Remote Thermo Fisher Hiring for Trial Activation
Shape the Future of Clinical Research with Thermo Fisher Scientific
Thermo Fisher Scientific, a global leader in scientific research and innovation, is hiring for the role of Trial Activation Approval Specialist I. This is an excellent opportunity to contribute to advancing healthcare solutions while working remotely in a supportive and dynamic environment. Remote Thermo Fisher Hiring for Trial Activation
Job Highlights
- Position: Trial Activation Approval Specialist I
- Experience: 1–5 Years
- Location: Remote (India)
- Salary: Competitive
- Qualification: B.Pharm, M.Pharm, Pharm.D, M.Sc., B.Sc., or a degree in Life Sciences
- Job Type: Verified Job, Online Application
About Thermo Fisher Scientific
Thermo Fisher Scientific is a global leader in scientific services and research, committed to solving significant health challenges. The PPD Clinical Research team specializes in facilitating clinical research to ensure innovative drugs and treatments reach the market efficiently. With a mission to enable healthier lives worldwide, Thermo Fisher Scientific offers impactful career opportunities in the clinical research field.
Role Overview
As a Trial Activation Approval Specialist I, your role is critical in ensuring the timely initiation of clinical trials. By overseeing submissions to competent authorities and driving site activations, you will ensure trials meet all regulatory and operational standards.
Key Responsibilities
- Regulatory Submissions:
- Prepare and submit required documentation to competent authorities and ethics committees.
- Document Collection:
- Gather and organize essential trial and site documentation.

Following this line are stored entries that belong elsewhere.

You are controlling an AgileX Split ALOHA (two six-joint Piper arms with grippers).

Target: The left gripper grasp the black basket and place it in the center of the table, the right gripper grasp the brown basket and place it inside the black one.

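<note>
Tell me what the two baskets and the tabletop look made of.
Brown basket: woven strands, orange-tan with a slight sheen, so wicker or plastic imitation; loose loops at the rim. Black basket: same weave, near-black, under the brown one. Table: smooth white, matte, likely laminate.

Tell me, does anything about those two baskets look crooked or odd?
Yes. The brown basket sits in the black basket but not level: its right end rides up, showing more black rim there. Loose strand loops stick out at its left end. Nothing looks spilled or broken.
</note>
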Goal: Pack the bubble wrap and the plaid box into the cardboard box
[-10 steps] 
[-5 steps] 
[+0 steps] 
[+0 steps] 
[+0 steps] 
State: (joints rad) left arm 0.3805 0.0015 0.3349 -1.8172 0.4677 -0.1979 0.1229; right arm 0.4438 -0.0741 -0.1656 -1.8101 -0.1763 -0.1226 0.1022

- Site Activation Readiness:
- Review and prepare IP greenlight packages and collaborate with study teams for site readiness.
- Site Activations:
- Drive the activation of clinical trial sites while ensuring regulatory compliance.
- Collaboration:
- Work closely with cross-functional teams, including research sites, regulatory authorities, and clinical operations.
- Documentation:
- Maintain detailed records of all trial activation processes and approvals.
- Issue Resolution:
- Identify and address potential barriers to trial activation.
Qualifications
- Education:
- Bachelor’s degree or equivalent in Life Sciences, Pharmacy, or related fields.
- Experience:
- 1–5 years in clinical trial management, study startup, or a related research role is preferred.
Skills Required
- Attention to Detail: Ensure accuracy in submissions and documentation.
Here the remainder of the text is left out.